O mumbai meri Jaan

August 28, 2008 at 7:00 am (Uncategorized)

Crash in 2004 with its intertwining stories created a new genre of its own and its success has prodded film makers like always to try and copy the formula with varying degrees of success. bollywood can never be far behind,can it? The trend was started by Life in Metro(or something like that) which was a mish-mash of Hollywood movies put together. Copy from one,it is plagiarism. copy from many,it is research.

Mumbai has been the subject of Bollywood movies since the beginning. Bollywood has started thinking out of the box every once in a while. and MMJ is a bold step in the right direction. With no A league stars and a new team as well, it comes out with shining colors specially considering the mindless crap Bollywood dishes day in and out.

The start is very promising with a global perspective thrown in. Zinedine’s infamous head butt is attributed by a perennial Muslim-hater as unjustified. The issue of sensational/unethical journalism is also introduced. But among all the stories the one that stands out is the one played out by the constables who are introduced in a very poignant manner.
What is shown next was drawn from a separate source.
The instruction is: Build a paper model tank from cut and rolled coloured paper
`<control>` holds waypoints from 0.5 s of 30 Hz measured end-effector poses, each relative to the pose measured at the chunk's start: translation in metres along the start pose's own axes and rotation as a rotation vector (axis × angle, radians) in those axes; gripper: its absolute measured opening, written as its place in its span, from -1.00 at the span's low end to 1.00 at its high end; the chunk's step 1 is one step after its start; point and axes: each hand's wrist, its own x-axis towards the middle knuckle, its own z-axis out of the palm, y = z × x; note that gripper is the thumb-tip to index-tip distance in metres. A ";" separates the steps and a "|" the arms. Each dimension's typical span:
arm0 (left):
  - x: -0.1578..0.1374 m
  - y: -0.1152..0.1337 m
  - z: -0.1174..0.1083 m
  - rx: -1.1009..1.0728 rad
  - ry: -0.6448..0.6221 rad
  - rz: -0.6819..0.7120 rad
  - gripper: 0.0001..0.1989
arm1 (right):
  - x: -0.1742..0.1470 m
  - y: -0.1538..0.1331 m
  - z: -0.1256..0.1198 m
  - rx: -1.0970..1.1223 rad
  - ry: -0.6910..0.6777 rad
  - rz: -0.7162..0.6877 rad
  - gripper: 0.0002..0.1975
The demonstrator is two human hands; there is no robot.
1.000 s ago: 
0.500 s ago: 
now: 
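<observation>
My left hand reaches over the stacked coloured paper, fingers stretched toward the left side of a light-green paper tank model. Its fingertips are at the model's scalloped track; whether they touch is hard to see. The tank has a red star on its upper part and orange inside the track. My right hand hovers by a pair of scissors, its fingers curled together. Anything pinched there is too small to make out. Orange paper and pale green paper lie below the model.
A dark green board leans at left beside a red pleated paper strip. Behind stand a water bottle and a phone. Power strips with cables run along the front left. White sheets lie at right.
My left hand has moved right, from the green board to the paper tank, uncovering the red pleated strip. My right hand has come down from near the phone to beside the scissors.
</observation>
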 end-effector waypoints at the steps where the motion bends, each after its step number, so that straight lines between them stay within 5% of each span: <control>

A woman has been raped by a police man and the constable questions whether being a policeman means that one is no longer subject to the inadequacies of the homo sapiens. The july train bombings form a backdrop for this movie. The bombing scene is done very effectively and the director convinces you that special effects are not necessary to carry your point across. A man traumatized by the incident and another coffee vendor who decides to take revenge on the society by making hoax bomb calls are the other stories.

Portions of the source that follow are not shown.